[[ Material to process open ]]
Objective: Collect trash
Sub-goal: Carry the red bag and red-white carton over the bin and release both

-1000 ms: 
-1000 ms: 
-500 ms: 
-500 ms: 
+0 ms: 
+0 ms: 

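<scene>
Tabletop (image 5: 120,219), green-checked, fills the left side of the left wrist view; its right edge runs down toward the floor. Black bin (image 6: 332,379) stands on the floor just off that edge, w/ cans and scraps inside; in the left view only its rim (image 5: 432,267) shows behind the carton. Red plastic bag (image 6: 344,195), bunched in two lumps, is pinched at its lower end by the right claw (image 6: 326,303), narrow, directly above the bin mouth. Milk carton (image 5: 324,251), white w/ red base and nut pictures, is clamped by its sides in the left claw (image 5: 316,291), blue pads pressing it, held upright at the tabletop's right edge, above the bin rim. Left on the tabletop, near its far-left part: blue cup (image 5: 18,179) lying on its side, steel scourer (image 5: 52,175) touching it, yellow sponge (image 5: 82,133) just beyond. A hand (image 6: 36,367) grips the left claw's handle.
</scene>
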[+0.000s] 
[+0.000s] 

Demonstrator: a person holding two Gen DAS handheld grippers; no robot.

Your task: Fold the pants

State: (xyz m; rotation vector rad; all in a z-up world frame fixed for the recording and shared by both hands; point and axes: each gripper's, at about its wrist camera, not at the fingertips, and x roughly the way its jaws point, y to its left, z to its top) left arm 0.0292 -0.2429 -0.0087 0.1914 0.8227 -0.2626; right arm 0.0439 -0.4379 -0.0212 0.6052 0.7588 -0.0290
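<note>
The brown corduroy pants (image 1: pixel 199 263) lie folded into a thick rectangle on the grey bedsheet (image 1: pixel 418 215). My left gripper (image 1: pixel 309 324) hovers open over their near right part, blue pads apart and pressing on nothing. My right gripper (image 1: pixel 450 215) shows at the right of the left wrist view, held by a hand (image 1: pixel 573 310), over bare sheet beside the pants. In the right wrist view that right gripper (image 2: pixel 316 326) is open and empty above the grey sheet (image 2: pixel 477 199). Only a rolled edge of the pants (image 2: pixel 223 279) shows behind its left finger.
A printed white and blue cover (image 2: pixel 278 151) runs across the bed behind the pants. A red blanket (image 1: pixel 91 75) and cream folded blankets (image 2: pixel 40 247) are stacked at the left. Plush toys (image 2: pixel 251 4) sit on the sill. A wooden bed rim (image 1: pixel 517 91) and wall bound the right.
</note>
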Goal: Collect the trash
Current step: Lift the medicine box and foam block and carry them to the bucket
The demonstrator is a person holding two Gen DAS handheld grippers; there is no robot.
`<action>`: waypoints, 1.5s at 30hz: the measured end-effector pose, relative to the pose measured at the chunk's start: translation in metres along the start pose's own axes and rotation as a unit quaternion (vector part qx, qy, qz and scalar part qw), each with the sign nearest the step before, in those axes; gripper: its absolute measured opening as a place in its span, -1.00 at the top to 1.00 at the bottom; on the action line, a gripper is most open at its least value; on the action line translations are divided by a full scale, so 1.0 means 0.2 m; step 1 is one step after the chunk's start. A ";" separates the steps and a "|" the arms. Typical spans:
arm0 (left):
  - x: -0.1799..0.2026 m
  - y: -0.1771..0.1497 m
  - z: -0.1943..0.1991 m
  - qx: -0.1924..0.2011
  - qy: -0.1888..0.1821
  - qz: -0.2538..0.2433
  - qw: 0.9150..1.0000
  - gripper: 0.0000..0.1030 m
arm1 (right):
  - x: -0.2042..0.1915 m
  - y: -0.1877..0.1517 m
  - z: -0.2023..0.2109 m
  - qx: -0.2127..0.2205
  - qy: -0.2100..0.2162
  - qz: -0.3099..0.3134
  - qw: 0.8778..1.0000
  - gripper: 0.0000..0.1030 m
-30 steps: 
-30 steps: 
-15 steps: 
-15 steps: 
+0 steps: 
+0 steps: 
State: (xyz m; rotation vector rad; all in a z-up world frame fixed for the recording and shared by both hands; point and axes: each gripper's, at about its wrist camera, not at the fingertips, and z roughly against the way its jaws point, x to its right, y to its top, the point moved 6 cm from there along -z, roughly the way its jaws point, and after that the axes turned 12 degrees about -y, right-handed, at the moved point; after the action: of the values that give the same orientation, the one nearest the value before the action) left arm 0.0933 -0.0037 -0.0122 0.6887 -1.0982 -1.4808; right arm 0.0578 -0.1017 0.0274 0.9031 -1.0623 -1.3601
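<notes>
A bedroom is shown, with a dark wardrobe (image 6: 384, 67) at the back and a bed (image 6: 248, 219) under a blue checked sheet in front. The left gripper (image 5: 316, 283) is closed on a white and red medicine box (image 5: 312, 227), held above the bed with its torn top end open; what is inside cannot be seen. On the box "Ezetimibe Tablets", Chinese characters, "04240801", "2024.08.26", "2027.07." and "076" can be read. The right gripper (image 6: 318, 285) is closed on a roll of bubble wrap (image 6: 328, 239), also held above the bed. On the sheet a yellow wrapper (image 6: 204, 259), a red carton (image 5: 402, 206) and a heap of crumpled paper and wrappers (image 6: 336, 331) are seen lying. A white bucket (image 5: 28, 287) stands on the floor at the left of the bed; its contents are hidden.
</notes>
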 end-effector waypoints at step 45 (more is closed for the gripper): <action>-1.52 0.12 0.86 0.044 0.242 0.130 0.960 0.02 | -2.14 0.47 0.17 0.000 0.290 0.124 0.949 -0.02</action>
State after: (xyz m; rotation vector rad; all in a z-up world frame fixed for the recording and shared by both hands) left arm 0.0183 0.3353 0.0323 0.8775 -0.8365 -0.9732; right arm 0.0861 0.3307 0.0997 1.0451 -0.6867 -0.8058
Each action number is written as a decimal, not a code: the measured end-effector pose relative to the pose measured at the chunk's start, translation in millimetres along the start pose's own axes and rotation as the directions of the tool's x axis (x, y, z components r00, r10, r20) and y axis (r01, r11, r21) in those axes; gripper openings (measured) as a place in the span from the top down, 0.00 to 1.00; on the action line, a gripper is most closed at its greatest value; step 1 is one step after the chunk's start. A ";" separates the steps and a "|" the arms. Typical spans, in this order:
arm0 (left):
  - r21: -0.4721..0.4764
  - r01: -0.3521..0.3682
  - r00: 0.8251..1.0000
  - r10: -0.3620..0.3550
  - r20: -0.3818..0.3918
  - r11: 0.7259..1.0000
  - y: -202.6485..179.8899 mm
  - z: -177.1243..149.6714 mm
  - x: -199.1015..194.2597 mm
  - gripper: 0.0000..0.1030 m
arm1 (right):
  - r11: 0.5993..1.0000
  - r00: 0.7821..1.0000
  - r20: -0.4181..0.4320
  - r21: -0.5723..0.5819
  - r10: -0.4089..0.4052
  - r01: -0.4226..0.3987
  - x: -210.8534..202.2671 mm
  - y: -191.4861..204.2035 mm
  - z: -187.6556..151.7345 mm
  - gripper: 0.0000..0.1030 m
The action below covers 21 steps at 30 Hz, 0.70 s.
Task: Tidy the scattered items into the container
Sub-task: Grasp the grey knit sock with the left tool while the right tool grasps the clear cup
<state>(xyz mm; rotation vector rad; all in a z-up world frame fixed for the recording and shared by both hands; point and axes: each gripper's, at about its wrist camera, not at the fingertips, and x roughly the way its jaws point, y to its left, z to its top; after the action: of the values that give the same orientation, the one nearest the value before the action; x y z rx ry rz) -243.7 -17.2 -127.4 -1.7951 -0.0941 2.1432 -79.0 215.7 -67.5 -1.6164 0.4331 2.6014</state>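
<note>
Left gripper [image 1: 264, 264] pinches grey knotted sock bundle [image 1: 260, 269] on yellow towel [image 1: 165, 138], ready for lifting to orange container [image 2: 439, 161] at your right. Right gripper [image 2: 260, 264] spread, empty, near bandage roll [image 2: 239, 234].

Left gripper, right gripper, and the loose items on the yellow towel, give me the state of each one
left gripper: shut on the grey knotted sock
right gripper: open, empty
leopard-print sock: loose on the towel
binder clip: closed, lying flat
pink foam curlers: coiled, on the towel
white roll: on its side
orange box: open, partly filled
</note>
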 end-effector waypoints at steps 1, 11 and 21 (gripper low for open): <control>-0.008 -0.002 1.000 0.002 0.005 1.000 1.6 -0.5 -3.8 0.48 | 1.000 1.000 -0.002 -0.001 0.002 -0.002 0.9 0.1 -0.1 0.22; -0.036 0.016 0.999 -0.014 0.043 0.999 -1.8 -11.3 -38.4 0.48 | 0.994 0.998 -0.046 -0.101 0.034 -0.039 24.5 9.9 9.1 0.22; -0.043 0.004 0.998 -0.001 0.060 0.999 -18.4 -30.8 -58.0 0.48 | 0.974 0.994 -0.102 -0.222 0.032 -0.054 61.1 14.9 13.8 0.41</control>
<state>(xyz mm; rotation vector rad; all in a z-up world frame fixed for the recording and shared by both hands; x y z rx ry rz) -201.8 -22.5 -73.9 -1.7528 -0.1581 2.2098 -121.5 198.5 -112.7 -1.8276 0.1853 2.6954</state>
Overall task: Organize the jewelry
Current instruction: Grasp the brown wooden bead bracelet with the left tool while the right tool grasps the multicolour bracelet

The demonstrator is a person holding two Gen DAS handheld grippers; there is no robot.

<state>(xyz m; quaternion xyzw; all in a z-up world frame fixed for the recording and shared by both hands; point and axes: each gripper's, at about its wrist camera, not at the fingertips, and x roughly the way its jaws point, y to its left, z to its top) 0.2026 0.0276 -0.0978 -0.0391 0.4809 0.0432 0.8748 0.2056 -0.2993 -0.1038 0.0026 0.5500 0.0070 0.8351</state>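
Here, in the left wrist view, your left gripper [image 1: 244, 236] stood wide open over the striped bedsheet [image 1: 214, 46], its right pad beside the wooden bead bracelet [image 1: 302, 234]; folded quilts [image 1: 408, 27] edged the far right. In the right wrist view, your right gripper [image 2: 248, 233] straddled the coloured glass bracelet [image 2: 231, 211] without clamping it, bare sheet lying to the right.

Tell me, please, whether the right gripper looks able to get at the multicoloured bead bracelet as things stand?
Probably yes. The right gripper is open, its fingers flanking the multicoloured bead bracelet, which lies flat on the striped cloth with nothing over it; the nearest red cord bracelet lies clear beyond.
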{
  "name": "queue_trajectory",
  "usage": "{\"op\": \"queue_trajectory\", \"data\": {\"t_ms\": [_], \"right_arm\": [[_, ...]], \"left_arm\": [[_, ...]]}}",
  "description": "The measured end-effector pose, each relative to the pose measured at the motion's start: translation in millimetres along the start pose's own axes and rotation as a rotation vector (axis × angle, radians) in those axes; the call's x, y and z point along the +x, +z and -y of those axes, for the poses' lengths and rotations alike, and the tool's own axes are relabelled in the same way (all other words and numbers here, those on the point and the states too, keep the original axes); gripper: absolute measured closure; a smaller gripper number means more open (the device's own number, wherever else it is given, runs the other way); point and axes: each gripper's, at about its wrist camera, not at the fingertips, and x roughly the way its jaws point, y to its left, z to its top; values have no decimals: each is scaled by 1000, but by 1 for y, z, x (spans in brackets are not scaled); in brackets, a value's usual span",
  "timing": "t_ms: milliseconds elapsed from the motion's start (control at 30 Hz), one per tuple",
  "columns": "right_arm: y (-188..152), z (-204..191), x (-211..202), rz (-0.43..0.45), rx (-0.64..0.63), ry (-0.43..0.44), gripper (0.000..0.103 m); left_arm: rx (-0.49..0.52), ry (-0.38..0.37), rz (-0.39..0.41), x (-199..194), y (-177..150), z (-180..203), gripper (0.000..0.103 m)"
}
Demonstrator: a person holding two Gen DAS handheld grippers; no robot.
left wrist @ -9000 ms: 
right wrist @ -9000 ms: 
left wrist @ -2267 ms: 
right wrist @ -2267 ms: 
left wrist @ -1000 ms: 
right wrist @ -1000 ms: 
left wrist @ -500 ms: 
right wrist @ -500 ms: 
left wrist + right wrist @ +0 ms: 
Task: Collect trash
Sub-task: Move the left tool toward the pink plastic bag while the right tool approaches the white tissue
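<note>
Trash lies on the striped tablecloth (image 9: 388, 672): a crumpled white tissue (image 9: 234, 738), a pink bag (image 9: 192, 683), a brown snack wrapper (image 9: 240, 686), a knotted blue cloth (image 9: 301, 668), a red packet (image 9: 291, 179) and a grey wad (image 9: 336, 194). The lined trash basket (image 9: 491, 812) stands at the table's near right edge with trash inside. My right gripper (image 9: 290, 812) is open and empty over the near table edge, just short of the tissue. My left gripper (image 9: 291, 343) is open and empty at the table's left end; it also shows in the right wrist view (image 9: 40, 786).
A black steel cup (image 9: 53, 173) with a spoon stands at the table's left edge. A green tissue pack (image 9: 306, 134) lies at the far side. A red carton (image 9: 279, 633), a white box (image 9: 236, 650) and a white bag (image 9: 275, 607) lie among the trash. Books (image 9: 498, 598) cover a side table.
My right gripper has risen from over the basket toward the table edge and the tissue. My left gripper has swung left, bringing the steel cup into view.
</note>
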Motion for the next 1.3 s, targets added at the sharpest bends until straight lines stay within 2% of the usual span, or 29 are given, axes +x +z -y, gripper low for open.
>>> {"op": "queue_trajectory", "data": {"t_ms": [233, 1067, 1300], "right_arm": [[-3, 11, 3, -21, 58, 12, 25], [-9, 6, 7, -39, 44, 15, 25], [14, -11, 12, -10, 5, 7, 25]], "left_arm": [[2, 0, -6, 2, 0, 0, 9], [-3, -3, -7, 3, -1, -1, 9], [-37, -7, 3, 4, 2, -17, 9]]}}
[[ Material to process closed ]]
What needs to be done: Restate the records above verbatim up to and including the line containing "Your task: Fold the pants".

Output of the task:
Objective: Collect trash
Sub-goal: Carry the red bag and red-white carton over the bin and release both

-1000 ms: 
-1000 ms: 
-500 ms: 
-500 ms: 
+0 ms: 
+0 ms: 

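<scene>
Tabletop (image 5: 120,219), green-checked, fills the left side of the left wrist view; its right edge runs down toward the floor. Black bin (image 6: 332,379) stands on the floor just off that edge, w/ cans and scraps inside; in the left view only its rim (image 5: 432,267) shows behind the carton. Red plastic bag (image 6: 344,195), bunched in two lumps, is pinched at its lower end by the right claw (image 6: 326,303), narrow, directly above the bin mouth. Milk carton (image 5: 324,251), white w/ red base and nut pictures, is clamped by its sides in the left claw (image 5: 316,291), blue pads pressing it, held upright at the tabletop's right edge, above the bin rim. Left on the tabletop, near its far-left part: blue cup (image 5: 18,179) lying on its side, steel scourer (image 5: 52,175) touching it, yellow sponge (image 5: 82,133) just beyond. A hand (image 6: 36,367) grips the left claw's handle.
</scene>
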[+0.000s] 
[+0.000s] 

Demonstrator: a person holding two Gen DAS handheld grippers; no robot.

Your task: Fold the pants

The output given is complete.